Long-overdue garden update

Apr 02, 2010 10:49

There were actual signs of life in the yard over a month ago, when the first tips of snowdrops and daffodils and tulips started emerging.

The small crocus have finished their bloom already, like a couple of weeks ago - their flowers seem to last just one or two days. The larger crocus don't have very long-lasting flowers, either, but they don't seem to bloom all at the same time: some bloomed before the tiny crocus, and others just started. There are two very big clusters of them up near the side of the house, which later in the season I am going to dig up and separate. I'll leave some there, and move a bunch of others closer to the front of the yard, where they will be easier to appreciate (also, there is a big shiny white rock under a shrub; I think the dark purple crocus will look really nice blooming next to that.)

One of the daffodils is blooming now, and others are getting close.

I'm a little alarmed by the number of daffodils in the yard. I forgot just how many there were, even before I planted something like 50 saved by a friend from a construction site.

Plus, I have a small pot of daffs from work (some fundraiser; one of the managers bought daffodils for the other managers plus their admins) that need to be planted (they are done blooming, and looking sad because last weekend they got a little dried out).

The chionodoxa have emerged and started blooming! I need more. They're so pretty. (One of them got squashed last weekend while we were working on fixing a leak on top of the bay window. But it has recovered!)

The grape hyacinths look horrible. They put out a lot of foliage last fall (W.T.F???), kept it all winter, and are still hanging on to it. No signs yet of blooms, just scraggly leaves.

Oh! The tulips! The tulips are HAPPY. Many of them seem to have reproduced since last year; there are a lot more leaves, in small clusters, than I was expecting. *glee*

The lilies are growing like weeds, per usual.

In sad shape: the tiny iris I planted last year that the slugs adored. Part of the rhizome cluster got ripped apart a while ago, and I replanted the broken-off bit, which -might- be surviving. The other part doesn't look much better.

Also, in really distressingly sad shape: the red hot poker, which had quite enormous leaves last fall, but when all the snow melted they looked pretty well dead. I thought it was evergreen; it stayed green the previous winter. I removed all the dead leaves as close to the plant as I could, so we'll see (I think at this point it may be 3 plants). It hasn't ever bloomed for me, but I was hoping this year it would. Maybe not :\

A few of the other perennials are starting to emerge, too. The larger, more established columbines have already gotten fairly large clusters of new foliage, and I've found a few new tiny plants :D

I saw the first tiny fuzzy leaves of the brunnera this morning, and that one frilly-leafed thing I planted near the corner is getting bigger and bigger (it might be a fringed bleeding heart, or it might be that other frilly-leafed thing the name of which I can't recall at the moment, or maybe that other thing hasn't started coming up yet).

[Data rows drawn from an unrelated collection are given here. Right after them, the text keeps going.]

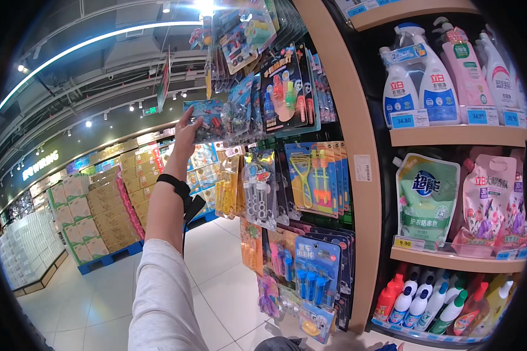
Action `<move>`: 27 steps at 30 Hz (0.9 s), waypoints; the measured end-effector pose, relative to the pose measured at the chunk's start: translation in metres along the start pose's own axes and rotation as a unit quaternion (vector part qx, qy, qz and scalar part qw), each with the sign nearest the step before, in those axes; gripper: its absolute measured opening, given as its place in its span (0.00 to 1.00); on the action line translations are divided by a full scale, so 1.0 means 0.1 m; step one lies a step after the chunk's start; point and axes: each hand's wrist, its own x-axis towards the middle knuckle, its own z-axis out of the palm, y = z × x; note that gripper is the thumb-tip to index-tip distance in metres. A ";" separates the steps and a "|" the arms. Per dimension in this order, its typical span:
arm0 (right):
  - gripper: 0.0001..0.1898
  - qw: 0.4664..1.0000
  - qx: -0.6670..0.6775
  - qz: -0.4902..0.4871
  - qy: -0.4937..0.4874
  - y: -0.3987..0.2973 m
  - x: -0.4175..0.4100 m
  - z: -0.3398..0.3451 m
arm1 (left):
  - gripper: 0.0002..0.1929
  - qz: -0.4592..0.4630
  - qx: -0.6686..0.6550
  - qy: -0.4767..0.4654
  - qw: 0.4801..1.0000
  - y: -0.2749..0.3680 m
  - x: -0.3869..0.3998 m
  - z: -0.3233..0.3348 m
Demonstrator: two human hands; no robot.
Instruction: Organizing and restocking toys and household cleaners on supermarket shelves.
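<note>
My left hand (187,131), at the end of a raised arm in a light sleeve with a black wrist strap, pinches the left edge of a clear toy pack (208,120) with a blue header card. Small dark and red pieces show through its plastic. Similar toy packs (239,116) hang right beside it, partly hidden behind one another. To their right is a black card with colored finger-shaped toys (283,92). Below hang bubble-wand packs (260,188) and a blue card with a yellow slingshot (312,180). My right hand is out of view.
A wooden shelf upright (362,219) separates the hanging toys from shelves of detergent bottles (439,83) and refill pouches (428,202). More bottles (417,302) stand low down. Stacked cartons (114,197) on blue pallets are across the tiled floor (221,285). A knee shows at the bottom.
</note>
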 end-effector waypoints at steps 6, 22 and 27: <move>0.30 0.999 0.004 -0.013 0.032 -0.14 -0.23 -0.02 | 0.29 -0.039 -0.108 -0.012 0.993 -0.12 0.10 0.16; 0.38 0.987 -0.138 -0.010 0.077 -0.25 -0.60 0.32 | 0.31 -0.035 -0.102 0.013 0.994 -0.37 0.46 0.16; 0.38 0.991 -0.130 -0.003 0.028 -0.22 -0.35 0.01 | 0.34 -0.066 -0.053 0.032 0.996 -0.38 0.42 0.37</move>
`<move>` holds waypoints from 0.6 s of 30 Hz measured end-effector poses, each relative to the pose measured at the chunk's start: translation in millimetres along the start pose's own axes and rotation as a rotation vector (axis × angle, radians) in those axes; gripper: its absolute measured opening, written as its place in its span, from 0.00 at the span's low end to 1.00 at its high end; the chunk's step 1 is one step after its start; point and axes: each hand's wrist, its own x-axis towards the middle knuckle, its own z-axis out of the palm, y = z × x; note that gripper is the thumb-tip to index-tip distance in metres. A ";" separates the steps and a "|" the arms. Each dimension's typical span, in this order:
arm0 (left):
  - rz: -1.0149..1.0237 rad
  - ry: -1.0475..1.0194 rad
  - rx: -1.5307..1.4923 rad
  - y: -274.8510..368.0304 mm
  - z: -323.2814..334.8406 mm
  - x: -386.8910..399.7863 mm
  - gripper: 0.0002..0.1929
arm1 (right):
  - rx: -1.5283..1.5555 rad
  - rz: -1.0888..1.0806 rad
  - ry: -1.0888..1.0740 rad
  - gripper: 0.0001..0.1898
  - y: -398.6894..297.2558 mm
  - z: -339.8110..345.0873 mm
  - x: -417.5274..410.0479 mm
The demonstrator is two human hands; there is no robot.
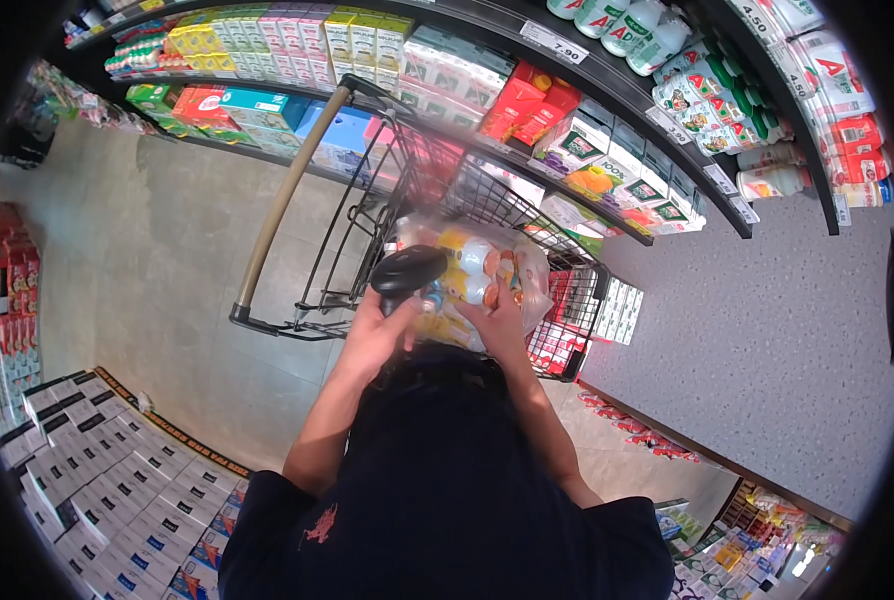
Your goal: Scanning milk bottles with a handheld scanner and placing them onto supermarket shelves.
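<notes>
My left hand [375,334] is wrapped around the handle of a black handheld barcode scanner [409,268], whose head sits above the bottles. A clear plastic bag [537,274] of small bottles rests at the shopping cart [559,247], directly before me. Through the film show white bottles with yellow labels [477,259] and orange caps. My right hand [501,322] grips the bottles from the near side, thumb and fingers spread around one of them. Part of the bag lies hidden behind the scanner and both hands.
Black shelves [454,142] with drink cartons [537,101] and bottle packs [627,30] curve across the far side. The cart's handle [289,202] is at left. White boxes [131,480] are stacked at lower left. A grey speckled surface [747,315] extends at right.
</notes>
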 end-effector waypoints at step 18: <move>0.157 0.474 0.084 -24.2 -61.2 17.1 0.14 | 0.679 0.206 0.034 0.21 5.9 -27.8 6.9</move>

Still waiting on my ferns, the shooting star, and the lady's mantle. The barrenwort hasn't quite realized it is spring and time to releaf itself, so it looks kind of scraggly. It has a bunch of overwintered leaves, all brown and some pretty bedraggled, but overall it looks like something heavy squashed it for a while (that would be snow) and it hasn't quite recovered. Since it went through this routine last year, and then grew back bigger, I'm not freaking out.

There are also a lot of small green mysteries all over the yard. I think some of them might be plants I tried to start from seed last spring, most of which did Nothing At All, and some of which grew an inch or two and stayed tiny . . . and some of them overwintered. I know a lot of perennials do that, so maybe that's what happened. Are they flowers, or are they weeds? Soon enough, I will know. And I bought more shade-accepting seed to give that section of yard another chance at greenery.